La presse rend abondamment compte de la présentation officielle, hier, devant le parlement, par le Ministre des Finances, du projet de « budget de Printemps (cf. rdp des 12 et 13 avril). « Maintenant, on pourra dépenser davantage », explique à Dagens Nyheter un couple de cadres de la région de Malmö. Et l’ensemble des quotidiens de montrer, tableaux comparatifs à l’appui, combien les ménages pourront « avoir en plus, chaque mois, dans leur portefeuille, grâce à la réduction d’impôt (la cinquième en 5 ans) décidée par le gouvernement. « Et Reinfeldt a déjà annoncé la possible mise en œuvre, d’ici un an, d’une sixième baisse », explique Expressen.

« Il s’agit de rendre le travail plus attractif que les prestations sociales », explique le Ministre des Finances, justifiant ainsi la politique du gouvernement. « Nous connaissons une situation particulièrement bonne, tant sur le plan de l’emploi que de la dette publique, dont les niveaux sont comparables à ceux que nous avons connu durant la période – particulièrement favorable – 1980/1990 ». « Il appartiendra maintenant aux partenaires sociaux, à l’occasion de la prochaine négociation des accords salariaux par branche, de limiter les augmentations salariales, afin d’éviter une hausse trop forte de l’inflation », poursuit M. Borg. « Attention toutefois », nuance par ailleurs un expert dans DN. « Ces baisses d’impôt risquent d’être compensées par la hausse continue des taux d’intérêt ». « Moi, je préférerai quand même avoir une augmentation de salaire accordée par mon employeur. C’est quand même plus sûr », expliquaient en outre deux salariés d’un hôtel de Stockholm, interrogées hier sur SVT1.

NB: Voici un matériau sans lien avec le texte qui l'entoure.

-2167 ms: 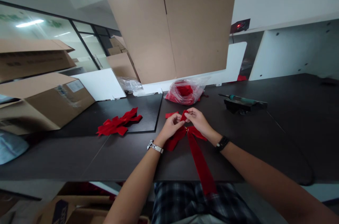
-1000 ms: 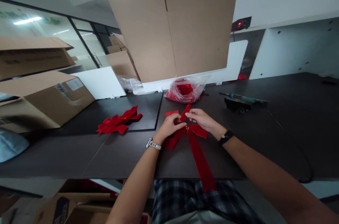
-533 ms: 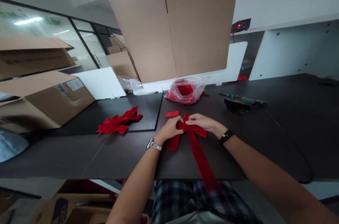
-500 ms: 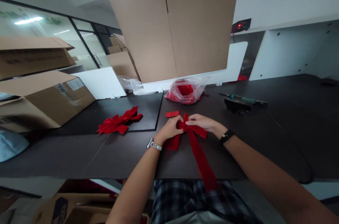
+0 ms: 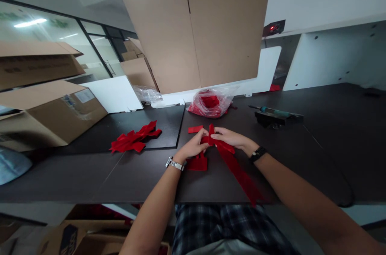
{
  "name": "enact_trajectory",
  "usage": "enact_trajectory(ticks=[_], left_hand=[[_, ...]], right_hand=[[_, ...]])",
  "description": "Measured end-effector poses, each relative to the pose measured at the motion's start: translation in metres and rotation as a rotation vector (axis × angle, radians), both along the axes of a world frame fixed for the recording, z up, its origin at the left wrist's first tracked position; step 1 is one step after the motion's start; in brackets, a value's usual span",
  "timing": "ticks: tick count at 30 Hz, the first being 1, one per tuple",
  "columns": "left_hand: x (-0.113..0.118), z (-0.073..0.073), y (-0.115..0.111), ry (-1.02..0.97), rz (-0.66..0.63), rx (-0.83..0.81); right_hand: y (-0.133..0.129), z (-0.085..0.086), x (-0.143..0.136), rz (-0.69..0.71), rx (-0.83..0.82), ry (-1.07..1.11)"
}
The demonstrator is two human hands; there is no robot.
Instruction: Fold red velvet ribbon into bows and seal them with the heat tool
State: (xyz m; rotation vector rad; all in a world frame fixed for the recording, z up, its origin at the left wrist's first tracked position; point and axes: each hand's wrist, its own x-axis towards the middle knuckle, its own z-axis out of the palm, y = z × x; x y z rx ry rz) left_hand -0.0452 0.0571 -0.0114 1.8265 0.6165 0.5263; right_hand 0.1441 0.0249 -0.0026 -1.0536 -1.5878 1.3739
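Note:
A red ribbon bow point(image 5: 238, 172) is pinched between my two hands over the dark table, its long tail trailing toward the front edge. My left hand point(image 5: 195, 143) grips the folded loop from the left, fingers closed. On the other side, my right hand point(image 5: 230, 138) holds the bow near its centre with thumb and fingers pressed together. A narrow upright strip of ribbon stands between the fingertips. Beneath my left hand lies a red ribbon piece point(image 5: 197, 163), partly covered. Just beyond it is a short red strip point(image 5: 195, 129).
Red ribbon bows point(image 5: 135, 137) lie piled on a black board point(image 5: 165, 126) at left. A clear plastic bag point(image 5: 223, 102) of red pieces sits behind my hands. At right, a soldering iron point(image 5: 271, 112) rests on a stand. Cardboard boxes point(image 5: 81, 106) stand far left.
The long ribbon tail has swung to the right and now lies nearer my right forearm. Both hands keep their hold in nearly the same place.

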Motion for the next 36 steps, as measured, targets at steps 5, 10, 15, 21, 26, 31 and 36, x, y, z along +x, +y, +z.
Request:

« Le Gouvernement doit poursuivre sur cette voie, mais ne pas perdre de vue certaines questions, auxquelles il ne semble pour l’instant pas apporter de réponse pleinement satisfaisantes », estime plusieurs experts interrogés par Svenska Dagbbladet, qui citent : « Le fort taux de chômage parmi les jeunes et les immigrés : mettre en place un climat favorable à la création d’entreprise ; favoriser les investissements dans l’éducation et les transports ; veiller à limiter les risques inflationnistes ».

Les quotidiens comparent également les performances respectives, devant le Riksdag, d’Anders Borg, et de son homologue social-démocrate, Tommy Waidelich. « Avantage Borg », estime en substance l’ensemble de la presse (à l’exception du tabloïde Aftonbladet). « Il a largement dominé son adversaire sur toutes les questions », estime un politologue cité par Svenska Dagbladet. « A sa décharge : le PSD n’a toujours pas de programme économique clair à présenter, notamment en matière fiscale », estime DN.